Homöopathie bei Neurodermitis: „Sanfte Therapie heilte meine Haut“

Monatelang litt Heidi Borsum (66) unter den Symptomen einer Neurodermitis. Mit Geduld und sanfter Unterstützung verhalf sie ihrer Haut jedoch wieder ins Gleichgewicht

Frau mit Neurodermitis kratzt sich am Arm
Homöopathische Mittel kommen auch bei Hautproblemen zum Einsatz Foto: iStock/Images
Heidi Borsum
Heidi Borsum erzählt über ihre Homöopathie-Erfahrungen Foto: privat

Vor einigen Jahren hatte ich mit einer Neurodermitis zu kämpfen. Meine Haut war empfindlich, gerötet, schuppig – und sie juckte furchtbar. In manchen Nächten saß ich verzweifelt im Bett, weil mich der Juckreiz und die Schmerzen wachhielten. Ich kratzte und kratzte, die Haut riss auf, entzündete sich und juckte noch mehr – ein quälender Kreislauf.

"Mit naturheilkundlichen Ansätzen kam ich immer gut zurecht"

Ein Vierteljahr ging das so, dann bin ich zum Hautarzt gegangen. Er hat die Erkrankung diagnostiziert und mir als eine Therapie-Option Kortison-Salbe vorgeschlagen.

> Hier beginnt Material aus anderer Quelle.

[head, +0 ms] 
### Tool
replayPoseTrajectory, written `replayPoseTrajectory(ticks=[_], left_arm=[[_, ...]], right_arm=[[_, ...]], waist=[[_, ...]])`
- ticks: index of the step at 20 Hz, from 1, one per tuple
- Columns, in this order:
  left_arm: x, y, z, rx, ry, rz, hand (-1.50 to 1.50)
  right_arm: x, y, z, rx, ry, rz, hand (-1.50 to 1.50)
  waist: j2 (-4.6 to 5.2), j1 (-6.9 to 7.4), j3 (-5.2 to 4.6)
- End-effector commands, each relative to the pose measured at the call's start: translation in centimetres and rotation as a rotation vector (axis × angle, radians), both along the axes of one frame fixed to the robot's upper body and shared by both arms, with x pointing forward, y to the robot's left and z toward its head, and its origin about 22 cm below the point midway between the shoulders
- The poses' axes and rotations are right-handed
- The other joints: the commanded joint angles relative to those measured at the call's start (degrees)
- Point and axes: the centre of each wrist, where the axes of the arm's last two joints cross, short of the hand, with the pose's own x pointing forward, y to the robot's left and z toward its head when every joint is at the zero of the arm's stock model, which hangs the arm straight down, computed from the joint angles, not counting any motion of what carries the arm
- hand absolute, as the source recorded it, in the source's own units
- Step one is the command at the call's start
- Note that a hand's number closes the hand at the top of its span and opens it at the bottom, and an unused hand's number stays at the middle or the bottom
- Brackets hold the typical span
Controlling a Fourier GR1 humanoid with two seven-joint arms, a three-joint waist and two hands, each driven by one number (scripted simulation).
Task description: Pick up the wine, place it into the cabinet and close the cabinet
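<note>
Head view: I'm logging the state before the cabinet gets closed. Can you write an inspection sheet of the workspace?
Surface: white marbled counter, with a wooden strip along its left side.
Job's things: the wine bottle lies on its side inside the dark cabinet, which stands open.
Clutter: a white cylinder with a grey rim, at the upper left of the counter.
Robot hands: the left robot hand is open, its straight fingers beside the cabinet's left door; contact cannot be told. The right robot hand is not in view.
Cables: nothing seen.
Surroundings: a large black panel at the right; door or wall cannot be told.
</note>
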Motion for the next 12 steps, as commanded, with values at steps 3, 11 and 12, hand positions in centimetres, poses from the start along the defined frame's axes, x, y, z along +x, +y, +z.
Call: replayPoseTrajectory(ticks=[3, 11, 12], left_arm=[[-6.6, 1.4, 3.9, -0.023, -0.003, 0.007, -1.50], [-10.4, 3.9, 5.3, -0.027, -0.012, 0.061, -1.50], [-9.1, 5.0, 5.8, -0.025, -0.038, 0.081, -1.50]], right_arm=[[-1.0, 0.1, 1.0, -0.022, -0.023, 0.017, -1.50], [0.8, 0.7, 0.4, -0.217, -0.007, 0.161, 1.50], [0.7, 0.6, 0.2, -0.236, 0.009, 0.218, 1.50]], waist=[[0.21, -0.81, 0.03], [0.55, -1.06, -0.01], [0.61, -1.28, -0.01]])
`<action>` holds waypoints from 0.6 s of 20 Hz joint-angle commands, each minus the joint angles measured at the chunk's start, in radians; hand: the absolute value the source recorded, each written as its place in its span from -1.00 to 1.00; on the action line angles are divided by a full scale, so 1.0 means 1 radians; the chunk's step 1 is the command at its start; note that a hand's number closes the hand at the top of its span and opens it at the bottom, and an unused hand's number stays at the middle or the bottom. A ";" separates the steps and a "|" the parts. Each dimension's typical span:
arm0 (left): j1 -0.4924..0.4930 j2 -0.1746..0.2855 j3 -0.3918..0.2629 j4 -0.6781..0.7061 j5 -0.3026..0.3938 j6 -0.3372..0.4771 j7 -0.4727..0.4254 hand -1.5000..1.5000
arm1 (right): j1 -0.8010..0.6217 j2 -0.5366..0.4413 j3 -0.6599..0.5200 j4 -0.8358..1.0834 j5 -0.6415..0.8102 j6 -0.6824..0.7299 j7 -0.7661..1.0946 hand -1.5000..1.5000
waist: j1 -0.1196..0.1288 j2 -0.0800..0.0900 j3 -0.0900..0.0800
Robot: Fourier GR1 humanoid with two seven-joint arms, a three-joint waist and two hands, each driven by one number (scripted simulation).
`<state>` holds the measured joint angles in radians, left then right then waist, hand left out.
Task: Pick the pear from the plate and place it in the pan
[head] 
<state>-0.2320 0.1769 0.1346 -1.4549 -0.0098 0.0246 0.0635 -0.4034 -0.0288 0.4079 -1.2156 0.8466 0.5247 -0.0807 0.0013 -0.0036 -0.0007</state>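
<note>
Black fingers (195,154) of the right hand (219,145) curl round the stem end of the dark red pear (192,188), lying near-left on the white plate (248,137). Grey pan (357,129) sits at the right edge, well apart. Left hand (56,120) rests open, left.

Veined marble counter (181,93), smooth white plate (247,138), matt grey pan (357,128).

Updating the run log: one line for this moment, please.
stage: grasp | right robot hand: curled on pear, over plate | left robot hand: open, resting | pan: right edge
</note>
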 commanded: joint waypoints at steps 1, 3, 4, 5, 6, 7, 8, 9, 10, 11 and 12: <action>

Ich wollte es aber lieber erst einmal mit sanfter Medizin probieren. Mein Leben lang bin ich ja gut mit naturheilkundlichen Ansätzen gefahren, und ich vertraute auch diesmal darauf, dass mein Körper die Beschwerden mit sanfter Unterstützung aus eigener Kraft in den Griff bekommen würde.

„Der Mensch kann zwar helfen, die Natur allein aber kann heilen.“
Alfred Vogel (1902-1996), Schweizer Heilpraktiker

Homöopathie bei quälendem Juckreiz

Mit der Homöopathie habe ich schon viele gute Erfahrungen gemacht, deshalb fragte ich auch diesmal meinen naturheilkundlich arbeitenden Arzt. Er empfahl mir das Mittel Graphites, das ich dann nach seiner Vorgabe zwei Wochen lang eingenommen habe. Zunächst dachte ich, dass die Therapie nicht anschlägt, doch nach etwa einer Woche spürte ich, wie sich der Zustand meiner Haut langsam besserte. Endlich hörte das quälende Jucken auf, und die wunden Stellen verheilten. Seitdem ist die Krankheit auch nicht wieder aufgetreten.

2 Fragen an den Homöopathie-Experten Dr. Ulf Riker, Allgemeinmediziner aus München

Wie wirkt Homöopathie bei Hautproblemen?

Dr. Ulf Riker: "Homöopathische Arzneien werden individuell auf Basis spezieller Krankheitssymptome ausgewählt. Die Widerstandsfähigkeit der Haut zum Beispiel lässt sich stärken, wenn die verordnete homöopathische Arznei sowohl die körperlichen als auch die seelischen Aspekte des Menschen berücksichtigt."

Wie findet man das richtige Mittel?

"In allen Fällen, in denen es um mehr geht als um einfache Akuterkrankungen sollte immer qualifizierte Homöopathen (Ärzte oder Heilpraktiker) zu Rate gezogen werden. Diese bestimmen auch Dosierung und Wahl der geeigneten Potenz."

"Der Organismus wird in die Lage versetzt, sich selbst zu heilen"

Dieses Erlebnis hat mir mal wieder bestätigt, wie gut der homöopathische Heilansatz ist. Anders als viele chemisch-synthetische Medikamente, unterdrücken die Mittel nicht einfach nur die Symptome, sondern sie zielen darauf ab, Körper und Geist in den Ausgleich zu bringen. Der Organismus wird in die Lage versetzt, sich selbst zu heilen. Herkömmliche Schmerzmittel nehme ich nur selten, neulich zum Beispiel nach einem chirurgischen Eingriff. Aber im Alltag, auch bei Kopf- oder Gelenkschmerzen, komme ich wunderbar mit meiner homöopathischen Apotheke zurecht.

Für Gesunde Haut

Das homöopathische Mittel Graphites wird häufig bei gesundheitlichen Problemen der Haut und Schleimhäute ­eingesetzt.

Dosierung bei Hautausschlägen: 2-mal täglich 3 Globuli Graphites D 12, eine bis zwei Wochen lang. Ärzte, Heilpraktiker oder Apotheke beraten Sie.